# Algerian Forest Fires Dataset
Data Set Information:

The dataset includes 244 instances that regroup a data of two regions of Algeria,namely the Bejaia region located in the northeast of Algeria and the Sidi Bel-abbes region located in the northwest of Algeria.

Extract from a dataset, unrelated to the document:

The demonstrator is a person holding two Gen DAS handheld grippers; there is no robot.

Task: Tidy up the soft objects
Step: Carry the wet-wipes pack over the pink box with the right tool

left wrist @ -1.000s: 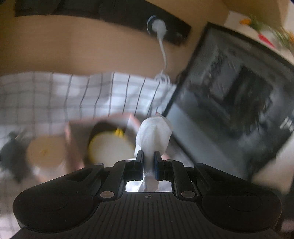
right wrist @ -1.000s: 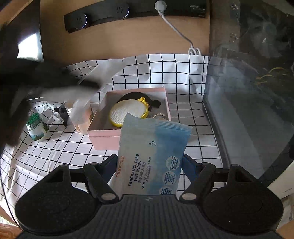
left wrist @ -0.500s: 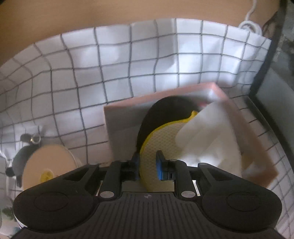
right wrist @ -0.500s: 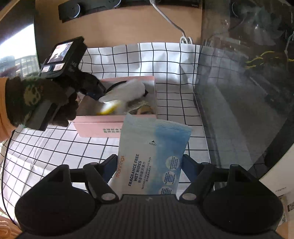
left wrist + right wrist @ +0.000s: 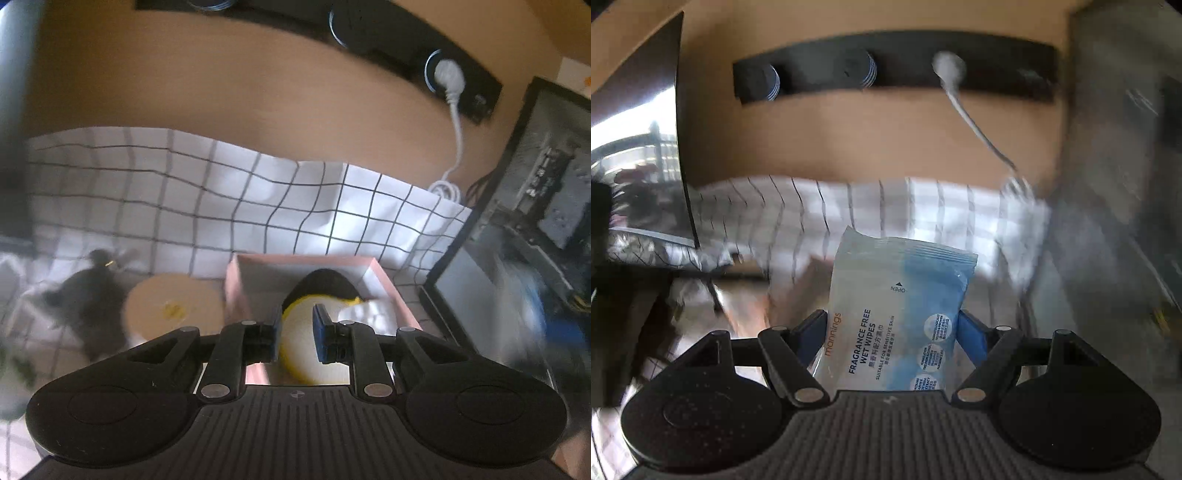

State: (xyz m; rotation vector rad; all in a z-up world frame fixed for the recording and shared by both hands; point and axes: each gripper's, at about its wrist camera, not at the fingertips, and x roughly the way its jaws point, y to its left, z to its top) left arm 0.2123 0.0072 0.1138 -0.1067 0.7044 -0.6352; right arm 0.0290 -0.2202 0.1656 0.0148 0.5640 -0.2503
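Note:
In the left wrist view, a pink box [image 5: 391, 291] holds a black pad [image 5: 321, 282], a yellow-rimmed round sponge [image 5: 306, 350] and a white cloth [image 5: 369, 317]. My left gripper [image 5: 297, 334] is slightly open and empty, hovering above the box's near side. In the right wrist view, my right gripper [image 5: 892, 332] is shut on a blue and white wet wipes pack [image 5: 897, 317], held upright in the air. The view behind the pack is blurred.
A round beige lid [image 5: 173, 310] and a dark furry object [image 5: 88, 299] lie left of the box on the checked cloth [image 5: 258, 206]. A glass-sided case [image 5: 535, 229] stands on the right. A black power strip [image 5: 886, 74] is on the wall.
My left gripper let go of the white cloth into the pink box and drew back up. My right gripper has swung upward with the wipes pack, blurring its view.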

122 instances for each region.

The period from June 2012 to September 2012. The dataset includes 11 attribues and 1 output attribue (class) The 244 instances have been classified into fire(138 classes) and not fire (106 classes) classes.

Attribute Information:

Date : (DD/MM/YYYY) Day, month ('june' to 'september'), year (2012) Weather data observations

Temp : temperature noon (temperature max) in Celsius degrees: 22 to 42

RH : Relative Humidity in %: 21 to 90

Ws :Wind speed in km/h: 6 to 29

Rain: total day in mm: 0 to 16.8 FWI Components

Fine Fuel Moisture Code (FFMC) index from the FWI system: 28.6 to 92.5

Duff Moisture Code (DMC) index from the FWI system: 1.1 to 65.9

Drought Code (DC) index from the FWI system: 7 to 220.4

Initial Spread Index (ISI) index from the FWI system: 0 to 18.5

Buildup Index (BUI) index from the FWI system: 1.1 to 68

Fire Weather Index (FWI) Index: 0 to 31.1

Classes: two classes, namely Fire and not Fire

In [127]:
## importing all the necessary libraries
import numpy as np 
import pandas as pd 
import matplotlib.pyplot as plt
import seaborn as sns


In [None]:
## reading the original data
df = pd.read_csv('Algerian_forest_fires_dataset.csv',header=1) # header=1 removes Bejaia Region Dataset
df.head()

In [None]:
## information about the dataset
df.info()

## Data cleaning

In [None]:
## missing values 
df.isnull().sum()

The dataset is converted into two sets based on Region from 122th index, we can make a new column based on the Region

1 : "Bejaia Region Dataset"

2 : "Sidi-Bel Abbes Region Dataset"

Add new column with region

In [6]:
df.loc[:122,"Region"]=0
df.loc[122:,"Region"]=1

In [None]:
df.info()

In [8]:
## data type conversion to int 
df['Region']=df['Region'].astype('int')

In [None]:
df.info()

In [None]:
df.isnull().sum()

In [None]:
##  checking where is null
df[df.isnull().any(axis=1)]

In [None]:
df.head()


In [16]:
##removing the null
df=df.dropna().reset_index(drop=True)

In [None]:
df.head()

In [None]:
## now is there is any null now
df.isnull().sum()

In [None]:
## in dataset in one row there is only column names
df.iloc[[122]]

In [None]:
## remove the 122th index 
df = df.drop(122).reset_index(drop=True)
df.iloc[[122]]

In [25]:
## to remove the space in columns
df.columns=df.columns.str.strip()

In [None]:
df.columns

In [None]:
df.info()

In [None]:
df.head()

In [None]:
## convert the required columns data type from object to int
df[['day', 'month', 'year', 'Temperature', 'RH']]=df[['day', 'month', 'year', 'Temperature', 'RH']].astype('int')
df.info()

In [None]:
## changing the datatype of other cols as float except Classes
others =[col for col in df.columns if df[col].dtype=='O']
print('features having Object datatype are ', others)

for i in others : 
    if i!='Classes':
        df[i]=df[i].astype(float)

In [None]:
df.info()

In [33]:
## lets save this cleaned data into csv 
df.to_csv('Algerian_forest_fires_cleaned_dataset.csv', index=False)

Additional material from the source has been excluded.